For any $R, \epsilon > 0$, let
Notice the integrand blows up as $\frac{1}{r_1^2}$ as $(x,y,z)$ approaches $(1,1,1)$ which get suppressed by a factor $r_1^2$ from the volume element.

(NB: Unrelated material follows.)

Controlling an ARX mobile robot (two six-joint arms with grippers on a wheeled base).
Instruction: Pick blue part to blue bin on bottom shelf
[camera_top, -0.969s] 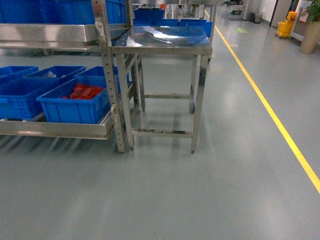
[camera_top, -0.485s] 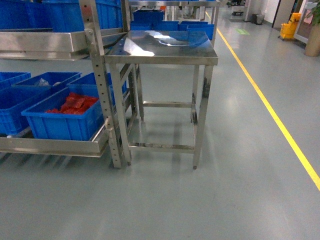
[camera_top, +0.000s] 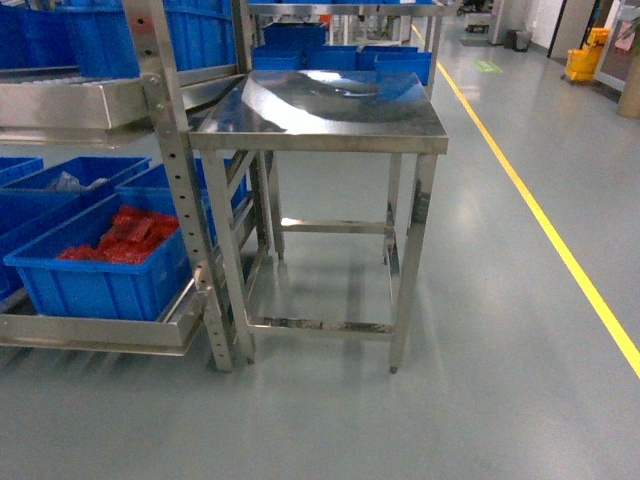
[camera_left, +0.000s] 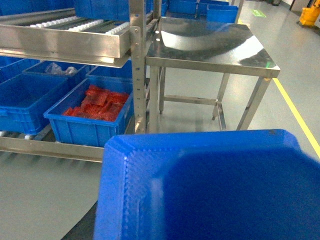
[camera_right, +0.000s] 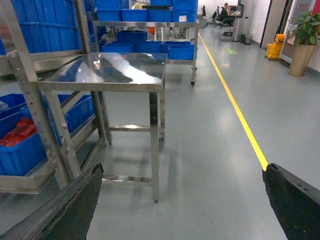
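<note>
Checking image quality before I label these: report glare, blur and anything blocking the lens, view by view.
Head view: sharp, with ceiling lights glaring off the steel table top and a soft sheen on the floor. Left wrist view: a large blue object fills the lower frame, close and soft; the crate of red packets behind is clear. Right wrist view: dark jaws intrude at both bottom corners; the table top glares.

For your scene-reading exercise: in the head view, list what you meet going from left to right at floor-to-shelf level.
Blue crate of red packets → perforated steel rack upright → steel table → yellow floor line.
</note>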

The triple integral should be interpreted as a limit of following form:
$$\iiint ( \cdots ) = \lim_{R\to\infty}\lim_{\epsilon\to 0}\int_{B_0(R)\setminus B_1(\epsilon)} (\cdots ) $$
By symmetry, the integral can be rewritten as
$$\begin{align} & -\frac23\iiint \frac{x(x-1)+y(y-1)+z(z-1)}{r_1^3} e^{-r^2} dV\\ = & -\frac23 \iiint \left(\vec{x}\cdot\frac{\vec{\nabla}r_1}{r_1^2}\right) e^{-r^2} dV\\ = & -\frac13 \iiint \vec{\nabla}\left(\frac{1}{r_1}\right)\cdot\vec{\nabla}e^{-r^2} dV\\ = & -\frac13 \iiint \left[ \vec{\nabla}\cdot\left(e^{-r^2}\vec{\nabla}\left(\frac{1}{r_1}\right)\right) - e^{-r^2}\nabla^2\left(\frac{1}{r_1}\right) \right] dV\\ \end{align} $$ Notice $\nabla^2\left(\frac{1}{r_1}\right) = 0$ outside $B_1(\epsilon)$, we can use divergence theorem to rewrite the integral as
$$-\frac13\lim_{R \to \infty}\lim_{\epsilon \to 0} \int_{\partial (B_0(R)\setminus B_1(\epsilon))} e^{-r^2}\vec{\nabla}\left(\frac{1}{r_1}\right)\cdot d\vec{S} = -\frac13\left[ \lim_{R \to \infty} \int_{\partial B_0(R)} - \lim_{\epsilon \to 0} \int_{\partial B_1(\epsilon)} \right] \left( e^{-r^2}\vec{\nabla}\left(\frac{1}{r_1}\right)\cdot d\vec{S} \right) $$ Because of the $e^{-r^2}$ factor, the integral over $\partial B_0(R)$ vanishes as $R \to \infty$.
For the remaining integral, since $e^{-r^2}$ is continuous near $(1,1,1)$, we can pull it outside the integral sign. As a result, the integral we seek is equal to
$$\frac13 \left(\lim_{(x,y,z)\to (1,1,1)} e^{-r^2}\right) \left(\lim_{\epsilon \to 0}\int_{\partial B_1(\epsilon)}\vec{\nabla}\left(\frac{1}{r_1}\right)\cdot d\vec{S}\right) = \frac13 e^{-3} (-4\pi) = -\frac{4\pi}{3e^3} $$